EXERCISE AIM: Return each line of the data below unchanged, please.
*** Opening PROVIDED MATERIAL ***
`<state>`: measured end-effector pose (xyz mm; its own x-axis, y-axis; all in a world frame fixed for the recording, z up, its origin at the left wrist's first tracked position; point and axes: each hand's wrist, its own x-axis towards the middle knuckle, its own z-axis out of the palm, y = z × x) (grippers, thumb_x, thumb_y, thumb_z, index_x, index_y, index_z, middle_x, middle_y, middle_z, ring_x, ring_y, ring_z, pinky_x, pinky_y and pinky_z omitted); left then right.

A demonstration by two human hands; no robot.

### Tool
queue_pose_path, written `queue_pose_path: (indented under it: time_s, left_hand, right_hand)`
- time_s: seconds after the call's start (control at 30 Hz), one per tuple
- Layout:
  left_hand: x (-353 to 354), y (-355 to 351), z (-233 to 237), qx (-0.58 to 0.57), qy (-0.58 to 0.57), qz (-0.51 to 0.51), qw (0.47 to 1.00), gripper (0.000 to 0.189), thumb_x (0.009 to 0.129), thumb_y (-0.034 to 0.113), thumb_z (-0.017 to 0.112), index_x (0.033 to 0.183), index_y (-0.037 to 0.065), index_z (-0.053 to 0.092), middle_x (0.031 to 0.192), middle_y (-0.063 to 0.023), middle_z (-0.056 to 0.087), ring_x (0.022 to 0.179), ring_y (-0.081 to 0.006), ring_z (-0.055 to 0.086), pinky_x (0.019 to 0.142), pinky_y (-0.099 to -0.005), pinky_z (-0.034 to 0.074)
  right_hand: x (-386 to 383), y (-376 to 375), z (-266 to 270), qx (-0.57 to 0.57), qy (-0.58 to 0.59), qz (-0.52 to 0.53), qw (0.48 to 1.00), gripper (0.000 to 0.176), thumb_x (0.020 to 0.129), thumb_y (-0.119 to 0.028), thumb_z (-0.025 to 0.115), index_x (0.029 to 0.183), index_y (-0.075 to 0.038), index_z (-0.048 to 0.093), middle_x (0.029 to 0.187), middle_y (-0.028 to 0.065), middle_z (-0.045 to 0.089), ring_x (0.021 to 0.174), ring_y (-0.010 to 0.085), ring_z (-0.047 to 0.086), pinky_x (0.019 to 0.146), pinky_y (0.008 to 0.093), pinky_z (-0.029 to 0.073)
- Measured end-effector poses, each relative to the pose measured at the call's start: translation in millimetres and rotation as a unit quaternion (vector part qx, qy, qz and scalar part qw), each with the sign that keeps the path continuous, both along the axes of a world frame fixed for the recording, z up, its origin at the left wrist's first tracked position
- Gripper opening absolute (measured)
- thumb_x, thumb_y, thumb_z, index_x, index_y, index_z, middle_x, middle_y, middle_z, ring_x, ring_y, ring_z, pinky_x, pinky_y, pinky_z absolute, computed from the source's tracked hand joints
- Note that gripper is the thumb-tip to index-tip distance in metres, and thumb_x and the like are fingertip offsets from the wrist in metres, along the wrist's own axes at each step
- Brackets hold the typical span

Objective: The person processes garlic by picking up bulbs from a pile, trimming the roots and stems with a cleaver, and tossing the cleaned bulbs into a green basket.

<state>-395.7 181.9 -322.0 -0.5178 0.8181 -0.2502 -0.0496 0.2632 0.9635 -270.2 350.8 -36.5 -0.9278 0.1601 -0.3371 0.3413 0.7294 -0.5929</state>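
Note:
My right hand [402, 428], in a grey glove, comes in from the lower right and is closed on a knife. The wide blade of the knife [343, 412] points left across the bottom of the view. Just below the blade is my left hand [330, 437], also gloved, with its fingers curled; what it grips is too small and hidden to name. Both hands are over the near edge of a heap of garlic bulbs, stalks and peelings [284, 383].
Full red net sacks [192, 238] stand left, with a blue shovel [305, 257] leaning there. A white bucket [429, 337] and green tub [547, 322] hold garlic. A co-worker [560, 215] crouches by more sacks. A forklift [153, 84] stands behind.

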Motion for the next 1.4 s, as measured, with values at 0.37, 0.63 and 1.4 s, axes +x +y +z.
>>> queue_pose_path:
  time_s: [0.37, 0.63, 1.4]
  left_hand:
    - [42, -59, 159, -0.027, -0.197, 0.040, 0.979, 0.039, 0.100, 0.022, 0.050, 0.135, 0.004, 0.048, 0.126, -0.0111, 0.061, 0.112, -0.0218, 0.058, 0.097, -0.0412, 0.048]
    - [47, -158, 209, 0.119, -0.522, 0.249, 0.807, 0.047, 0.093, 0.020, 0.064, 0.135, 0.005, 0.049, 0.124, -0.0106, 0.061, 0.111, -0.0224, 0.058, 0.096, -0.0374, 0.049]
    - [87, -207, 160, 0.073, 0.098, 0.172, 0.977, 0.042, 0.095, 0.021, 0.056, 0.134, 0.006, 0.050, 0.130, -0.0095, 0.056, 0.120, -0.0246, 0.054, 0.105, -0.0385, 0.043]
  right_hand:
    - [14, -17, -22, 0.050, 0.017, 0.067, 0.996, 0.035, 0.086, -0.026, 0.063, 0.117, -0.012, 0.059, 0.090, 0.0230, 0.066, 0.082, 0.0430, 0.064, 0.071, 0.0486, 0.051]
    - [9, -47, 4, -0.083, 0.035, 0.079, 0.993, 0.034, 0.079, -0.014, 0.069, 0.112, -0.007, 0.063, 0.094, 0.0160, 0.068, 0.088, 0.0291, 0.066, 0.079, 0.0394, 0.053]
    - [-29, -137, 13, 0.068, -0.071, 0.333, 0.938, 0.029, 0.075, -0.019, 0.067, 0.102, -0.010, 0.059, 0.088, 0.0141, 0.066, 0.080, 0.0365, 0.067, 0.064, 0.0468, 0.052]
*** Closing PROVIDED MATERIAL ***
COMPLETED TASK:
`<state>`: measured end-effector pose (xyz mm; its own x-axis, y-axis; all in a world frame fixed for the recording, z up, its origin at the left wrist's first tracked position; point and axes: each hand's wrist, its own x-axis towards the middle knuckle, its own z-axis out of the palm, y = z × x) (grippers, thumb_x, thumb_y, thumb_z, index_x, index_y, index_z, middle_x, middle_y, middle_z, ring_x, ring_y, ring_z, pinky_x, pinky_y and pinky_z omitted); left then right.

A demonstration by two human hands; no robot.

### Tool
queue_pose_path, written `queue_pose_path: (indented under it: time_s, left_hand, right_hand)`
- time_s: seconds after the call's start (control at 30 Hz), one per tuple
- Layout:
  left_hand: x (-353 to 354), y (-355 to 351), z (-233 to 237), qx (-0.58 to 0.57), qy (-0.58 to 0.57), qz (-0.51 to 0.51), qw (0.47 to 1.00), gripper (0.000 to 0.189), thumb_x (0.009 to 0.129), thumb_y (-0.034 to 0.113), thumb_z (-0.017 to 0.112), index_x (0.033 to 0.183), index_y (-0.037 to 0.065), index_z (-0.053 to 0.092), middle_x (0.031 to 0.192), middle_y (-0.063 to 0.023), middle_z (-0.056 to 0.087), ring_x (0.022 to 0.179), ring_y (-0.081 to 0.006), ring_z (-0.055 to 0.086), pinky_x (0.019 to 0.142), pinky_y (-0.099 to -0.005), pinky_z (-0.034 to 0.074)
  right_hand: x (-386 to 383), y (-376 to 375), z (-266 to 270), qx (-0.57 to 0.57), qy (-0.58 to 0.59), qz (-0.52 to 0.53), qw (0.48 to 1.00), gripper (0.000 to 0.176), thumb_x (0.020 to 0.129), thumb_y (-0.119 to 0.028), thumb_z (-0.025 to 0.115), index_x (0.029 to 0.183), index_y (-0.075 to 0.038), index_z (-0.048 to 0.093), middle_x (0.029 to 0.187), middle_y (-0.028 to 0.065), middle_z (-0.045 to 0.089), ring_x (0.021 to 0.174), ring_y (-0.010 to 0.085), ring_z (-0.047 to 0.086), pinky_x (0.019 to 0.146), pinky_y (0.008 to 0.093), pinky_z (-0.029 to 0.073)
- Measured end-effector poses, each relative to the pose measured at the call's start: translation in millimetres and rotation as a unit quaternion (vector part qx, qy, qz and scalar part qw), each with the sign that keeps the path continuous, both along the axes of a world frame fixed for the recording, z up, its origin at the left wrist's first tracked position
- Gripper opening absolute (measured)
- thumb_x, thumb_y, thumb_z, index_x, index_y, index_z, middle_x, middle_y, middle_z, ring_x, ring_y, ring_z, pinky_x, pinky_y, pinky_z absolute, computed from the source's tracked hand joints
- Note that gripper is the thumb-tip to index-tip distance in metres, and thumb_x and the like are fingertip offsets from the wrist in metres, along the wrist's own axes at each step
- Brackets hold the typical span

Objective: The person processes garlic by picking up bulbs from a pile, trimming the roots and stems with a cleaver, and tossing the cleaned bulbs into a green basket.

<state>-395.7 181.9 -322.0 -0.5178 0.8181 -0.2502 -0.0496 0.2632 0.9635 -270.2 350.8 -36.5 -0.9278 0.1601 -0.3371 0.3413 0.7294 -0.5929</state>
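Note:
My right hand [402, 428], in a grey glove, comes in from the lower right and is closed on a knife. The wide blade of the knife [343, 412] points left across the bottom of the view. Just below the blade is my left hand [330, 437], also gloved, with its fingers curled; what it grips is too small and hidden to name. Both hands are over the near edge of a heap of garlic bulbs, stalks and peelings [284, 383].
Full red net sacks [192, 238] stand left, with a blue shovel [305, 257] leaning there. A white bucket [429, 337] and green tub [547, 322] hold garlic. A co-worker [560, 215] crouches by more sacks. A forklift [153, 84] stands behind.
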
Motion for the next 1.4 s, as measured, with values at 0.37, 0.63 and 1.4 s, axes +x +y +z.
>>> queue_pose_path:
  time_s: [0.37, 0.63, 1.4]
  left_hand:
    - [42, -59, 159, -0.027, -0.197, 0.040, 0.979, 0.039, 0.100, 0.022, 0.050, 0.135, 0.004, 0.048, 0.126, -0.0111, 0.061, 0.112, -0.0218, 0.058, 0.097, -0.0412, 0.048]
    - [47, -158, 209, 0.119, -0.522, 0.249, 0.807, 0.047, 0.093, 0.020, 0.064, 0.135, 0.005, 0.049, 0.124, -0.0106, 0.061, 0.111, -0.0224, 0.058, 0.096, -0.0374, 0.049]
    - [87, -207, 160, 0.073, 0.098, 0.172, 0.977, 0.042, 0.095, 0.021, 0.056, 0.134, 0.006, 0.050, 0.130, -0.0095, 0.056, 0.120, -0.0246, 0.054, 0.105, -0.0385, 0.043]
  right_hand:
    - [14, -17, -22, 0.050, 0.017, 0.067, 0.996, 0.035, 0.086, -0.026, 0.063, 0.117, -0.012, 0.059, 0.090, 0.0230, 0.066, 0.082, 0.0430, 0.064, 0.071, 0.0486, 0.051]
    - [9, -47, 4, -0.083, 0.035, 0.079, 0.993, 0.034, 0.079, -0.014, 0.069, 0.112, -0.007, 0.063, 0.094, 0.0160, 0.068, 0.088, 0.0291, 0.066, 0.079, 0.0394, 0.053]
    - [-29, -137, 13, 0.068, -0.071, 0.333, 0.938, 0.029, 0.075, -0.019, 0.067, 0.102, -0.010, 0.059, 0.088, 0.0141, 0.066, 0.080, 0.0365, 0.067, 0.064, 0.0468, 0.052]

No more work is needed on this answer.